To do: Please give again, word for word, the lines that lie between the start of the listing below and the line with "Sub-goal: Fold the", both included.

── Given information ──

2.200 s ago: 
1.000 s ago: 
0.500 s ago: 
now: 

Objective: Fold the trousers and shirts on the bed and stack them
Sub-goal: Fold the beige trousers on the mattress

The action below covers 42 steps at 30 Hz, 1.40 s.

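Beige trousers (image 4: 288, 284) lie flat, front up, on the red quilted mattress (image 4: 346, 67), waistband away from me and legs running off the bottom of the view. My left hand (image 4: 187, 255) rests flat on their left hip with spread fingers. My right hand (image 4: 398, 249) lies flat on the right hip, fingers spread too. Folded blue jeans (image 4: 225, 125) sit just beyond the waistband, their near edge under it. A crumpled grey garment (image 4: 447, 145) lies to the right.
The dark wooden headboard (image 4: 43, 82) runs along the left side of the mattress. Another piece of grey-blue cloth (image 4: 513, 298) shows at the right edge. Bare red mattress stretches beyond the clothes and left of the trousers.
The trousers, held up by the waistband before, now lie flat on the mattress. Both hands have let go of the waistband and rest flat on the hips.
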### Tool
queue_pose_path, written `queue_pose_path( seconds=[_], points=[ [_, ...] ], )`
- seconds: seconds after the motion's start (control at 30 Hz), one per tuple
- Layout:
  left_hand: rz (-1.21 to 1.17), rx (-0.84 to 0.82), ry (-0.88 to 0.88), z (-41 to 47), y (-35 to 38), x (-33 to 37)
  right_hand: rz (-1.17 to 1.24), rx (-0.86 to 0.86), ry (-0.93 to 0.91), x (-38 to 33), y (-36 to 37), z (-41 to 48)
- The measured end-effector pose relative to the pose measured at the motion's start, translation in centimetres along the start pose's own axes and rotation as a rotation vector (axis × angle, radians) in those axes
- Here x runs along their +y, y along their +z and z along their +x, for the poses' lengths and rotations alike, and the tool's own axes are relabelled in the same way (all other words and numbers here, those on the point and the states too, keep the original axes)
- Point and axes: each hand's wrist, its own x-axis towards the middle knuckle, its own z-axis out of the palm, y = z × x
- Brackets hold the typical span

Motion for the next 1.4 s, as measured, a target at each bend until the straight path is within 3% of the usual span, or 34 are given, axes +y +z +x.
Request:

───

Result for this task:
2.200 s ago: 
1.000 s ago: 
0.500 s ago: 
now: 

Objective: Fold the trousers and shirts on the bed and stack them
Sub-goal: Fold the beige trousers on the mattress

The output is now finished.